● **Problem statement**:
Read the records below and report each line in which "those" occurs.

■ ■ ■ ■ ■ ■ ■

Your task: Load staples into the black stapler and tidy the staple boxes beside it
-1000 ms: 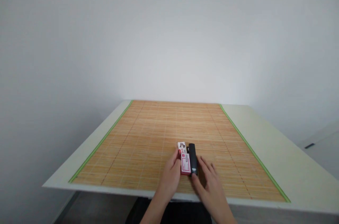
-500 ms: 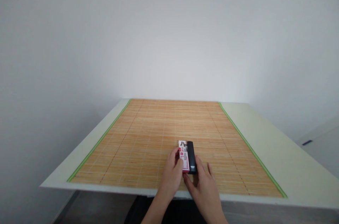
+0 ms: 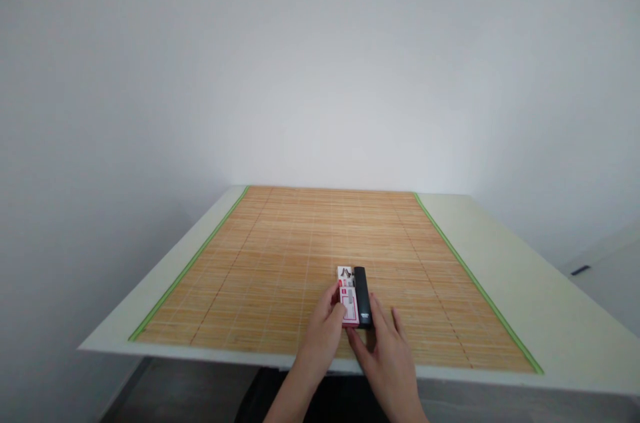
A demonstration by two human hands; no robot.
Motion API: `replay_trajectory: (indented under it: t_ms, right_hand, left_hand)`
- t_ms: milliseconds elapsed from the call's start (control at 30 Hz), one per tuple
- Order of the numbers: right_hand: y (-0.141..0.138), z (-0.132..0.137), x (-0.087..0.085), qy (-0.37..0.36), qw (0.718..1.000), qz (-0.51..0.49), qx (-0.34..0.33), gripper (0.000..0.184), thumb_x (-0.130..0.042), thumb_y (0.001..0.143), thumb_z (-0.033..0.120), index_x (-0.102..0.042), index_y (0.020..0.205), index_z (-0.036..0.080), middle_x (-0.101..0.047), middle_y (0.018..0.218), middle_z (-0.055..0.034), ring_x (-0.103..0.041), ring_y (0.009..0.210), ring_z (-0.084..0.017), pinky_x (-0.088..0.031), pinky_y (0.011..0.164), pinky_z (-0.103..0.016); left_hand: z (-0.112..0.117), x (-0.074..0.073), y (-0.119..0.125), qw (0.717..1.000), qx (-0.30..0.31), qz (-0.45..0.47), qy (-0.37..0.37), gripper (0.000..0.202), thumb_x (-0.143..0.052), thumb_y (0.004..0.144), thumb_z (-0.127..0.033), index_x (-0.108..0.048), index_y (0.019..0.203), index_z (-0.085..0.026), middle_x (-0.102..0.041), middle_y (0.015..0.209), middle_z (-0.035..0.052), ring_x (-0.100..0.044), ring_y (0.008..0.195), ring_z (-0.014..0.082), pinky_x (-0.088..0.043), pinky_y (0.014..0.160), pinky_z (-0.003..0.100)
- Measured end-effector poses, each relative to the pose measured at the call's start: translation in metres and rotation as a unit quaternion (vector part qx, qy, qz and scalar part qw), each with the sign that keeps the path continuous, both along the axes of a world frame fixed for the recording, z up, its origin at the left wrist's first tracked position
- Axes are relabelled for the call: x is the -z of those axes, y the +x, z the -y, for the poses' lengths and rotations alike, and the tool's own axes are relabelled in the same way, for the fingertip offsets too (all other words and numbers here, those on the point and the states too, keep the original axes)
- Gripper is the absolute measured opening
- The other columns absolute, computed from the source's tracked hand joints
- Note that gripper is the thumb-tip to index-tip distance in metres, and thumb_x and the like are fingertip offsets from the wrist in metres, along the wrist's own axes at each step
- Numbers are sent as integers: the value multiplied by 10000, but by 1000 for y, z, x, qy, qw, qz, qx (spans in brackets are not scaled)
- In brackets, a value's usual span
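A small red-and-white printed box [image 3: 349, 306] lies on the bamboo mat [image 3: 280, 263]. Just beyond it is a white box [image 3: 345, 273] with dark clip-like pictures on it. Alongside their right sides runs a long black block [image 3: 363, 296], stapler-like in shape, with pale lettering at its near end. My left hand [image 3: 323, 326] grips the near box, thumb over its left edge, fingers along the left side. My right hand [image 3: 387, 350] is closed around the black block's near end: forefinger against its right side, thumb at the near edge by the box. Other right fingers are spread.
Green strips [image 3: 480, 283] edge the mat on both sides. Beneath it is a pale table [image 3: 505, 250] whose far edge meets a white wall [image 3: 320, 63]. The table's near edge is just in front of my lap [image 3: 345, 400].
The view has shifted very slightly. Both hands and the boxes keep the same arrangement, with hardly any visible movement.
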State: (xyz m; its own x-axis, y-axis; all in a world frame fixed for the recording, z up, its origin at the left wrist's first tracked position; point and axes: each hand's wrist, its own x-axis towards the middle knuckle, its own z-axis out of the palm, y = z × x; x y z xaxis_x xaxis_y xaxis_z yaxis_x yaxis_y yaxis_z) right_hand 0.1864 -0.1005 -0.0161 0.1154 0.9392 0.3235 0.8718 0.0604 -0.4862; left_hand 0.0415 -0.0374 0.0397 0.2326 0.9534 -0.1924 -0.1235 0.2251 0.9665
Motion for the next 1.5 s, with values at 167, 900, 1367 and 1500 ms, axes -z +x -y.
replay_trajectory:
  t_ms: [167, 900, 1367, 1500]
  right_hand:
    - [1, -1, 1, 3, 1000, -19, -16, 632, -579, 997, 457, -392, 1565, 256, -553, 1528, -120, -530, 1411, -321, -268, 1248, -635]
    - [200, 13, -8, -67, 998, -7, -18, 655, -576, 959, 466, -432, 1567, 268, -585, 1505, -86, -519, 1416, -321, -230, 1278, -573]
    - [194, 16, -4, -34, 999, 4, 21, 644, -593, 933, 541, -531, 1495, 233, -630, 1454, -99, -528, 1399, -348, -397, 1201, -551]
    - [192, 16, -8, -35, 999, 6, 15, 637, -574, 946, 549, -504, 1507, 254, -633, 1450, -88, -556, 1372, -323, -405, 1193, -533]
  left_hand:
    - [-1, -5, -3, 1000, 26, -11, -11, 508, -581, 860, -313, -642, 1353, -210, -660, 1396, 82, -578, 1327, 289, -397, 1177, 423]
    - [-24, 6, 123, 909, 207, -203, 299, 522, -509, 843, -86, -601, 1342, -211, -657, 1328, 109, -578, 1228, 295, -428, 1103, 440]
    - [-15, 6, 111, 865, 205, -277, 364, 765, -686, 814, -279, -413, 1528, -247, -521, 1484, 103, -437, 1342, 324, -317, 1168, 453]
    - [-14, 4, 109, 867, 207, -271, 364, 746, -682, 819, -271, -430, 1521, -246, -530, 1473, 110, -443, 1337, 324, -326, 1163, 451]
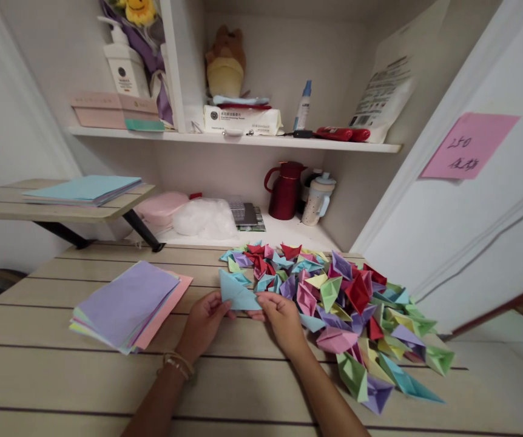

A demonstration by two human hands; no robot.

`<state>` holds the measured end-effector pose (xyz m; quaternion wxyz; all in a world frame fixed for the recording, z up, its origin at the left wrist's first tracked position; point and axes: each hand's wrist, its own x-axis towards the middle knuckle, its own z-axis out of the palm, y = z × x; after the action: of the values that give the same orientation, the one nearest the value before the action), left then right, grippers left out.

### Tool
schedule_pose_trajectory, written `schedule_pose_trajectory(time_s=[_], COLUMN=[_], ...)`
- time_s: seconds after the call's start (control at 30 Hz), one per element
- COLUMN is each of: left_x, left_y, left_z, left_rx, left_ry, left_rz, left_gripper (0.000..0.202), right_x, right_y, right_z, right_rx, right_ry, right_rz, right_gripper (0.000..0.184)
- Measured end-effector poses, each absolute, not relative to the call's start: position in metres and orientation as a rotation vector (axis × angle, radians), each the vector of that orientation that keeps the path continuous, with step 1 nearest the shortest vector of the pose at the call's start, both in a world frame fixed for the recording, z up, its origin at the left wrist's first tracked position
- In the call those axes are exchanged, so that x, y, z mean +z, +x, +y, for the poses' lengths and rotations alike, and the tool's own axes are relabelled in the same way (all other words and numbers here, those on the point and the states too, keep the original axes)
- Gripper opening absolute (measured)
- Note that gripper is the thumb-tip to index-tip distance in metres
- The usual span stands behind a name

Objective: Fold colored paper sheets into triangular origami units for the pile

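Observation:
A light blue sheet of folded paper (238, 292) is held up just above the table, its left corner raised to a point. My left hand (209, 320) pinches its lower left side, thumb in front and fingers behind. At the right end, my right hand (281, 314) grips the paper between thumb and fingers. Right beside that hand spreads a heap of folded paper boats (330, 294) in red, purple, green, yellow, pink and blue. To the left of my left hand lies a stack of coloured paper (127, 300) with a purple sheet on top.
A small raised stand (120, 203) at the left carries more paper sheets (84, 189). Behind the table, a shelf holds a dark red jug (285, 191), a pale cup (318, 200) and a white plastic bag (204, 220). A pink note (471, 145) sticks to the right panel.

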<state>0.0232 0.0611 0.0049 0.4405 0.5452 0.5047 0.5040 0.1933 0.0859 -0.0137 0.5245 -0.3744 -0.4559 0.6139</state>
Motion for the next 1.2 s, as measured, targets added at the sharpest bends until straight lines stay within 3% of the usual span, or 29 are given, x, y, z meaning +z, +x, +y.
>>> schedule_pose_trajectory(time_s=[0.27, 0.47, 0.77, 0.87, 1.2], left_x=[0.006, 0.001, -0.001, -0.002, -0.001], left_y=[0.021, 0.019, 0.018, 0.017, 0.021], left_z=[0.062, 0.064, 0.065, 0.065, 0.063], left_rx=[1.267, 1.285, 1.272, 1.241, 1.166], left_ry=[1.341, 1.285, 1.331, 1.357, 1.395], left_rz=[1.297, 1.229, 1.269, 1.257, 1.176], left_gripper=[0.026, 0.028, 0.02, 0.022, 0.026], right_x=[-0.012, -0.016, -0.016, -0.014, -0.01], right_y=[0.194, 0.192, 0.192, 0.194, 0.195], right_z=[0.081, 0.08, 0.084, 0.083, 0.082], right_rx=[1.371, 1.288, 1.306, 1.229, 1.28], right_ry=[-0.792, -0.938, -0.868, -0.944, -0.954], right_rz=[-1.302, -1.361, -1.33, -1.46, -1.447], right_gripper=[0.053, 0.03, 0.042, 0.03, 0.028])
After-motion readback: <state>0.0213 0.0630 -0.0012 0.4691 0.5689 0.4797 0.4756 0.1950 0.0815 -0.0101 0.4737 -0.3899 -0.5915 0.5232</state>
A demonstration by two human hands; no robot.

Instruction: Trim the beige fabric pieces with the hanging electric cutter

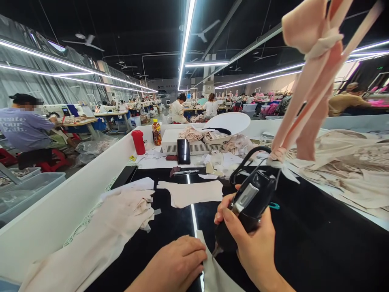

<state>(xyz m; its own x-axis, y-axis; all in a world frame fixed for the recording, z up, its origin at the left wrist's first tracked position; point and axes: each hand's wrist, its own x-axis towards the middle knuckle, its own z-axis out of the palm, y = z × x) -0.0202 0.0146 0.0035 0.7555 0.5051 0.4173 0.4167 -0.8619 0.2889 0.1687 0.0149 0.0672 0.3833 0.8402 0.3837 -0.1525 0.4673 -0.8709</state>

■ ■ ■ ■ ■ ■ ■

● **Answer area**:
- Axes are relabelled for the call: x is the -z of those axes, y the +x, z the -y, for the poses' lengths and rotations alike, and the tool's own axes are relabelled in the same way, for the fingertip offsets too (all other words and numbers here, those on the point and the states too, keep the original axes)
- In the call those axes are exchanged, so that x, y, z mean +z, +x, +y, for the poses' lengths and rotations alike, and the tool's own axes are relabelled in the same way (all other words and numbers here, those on the point and the states too, keep the original axes)

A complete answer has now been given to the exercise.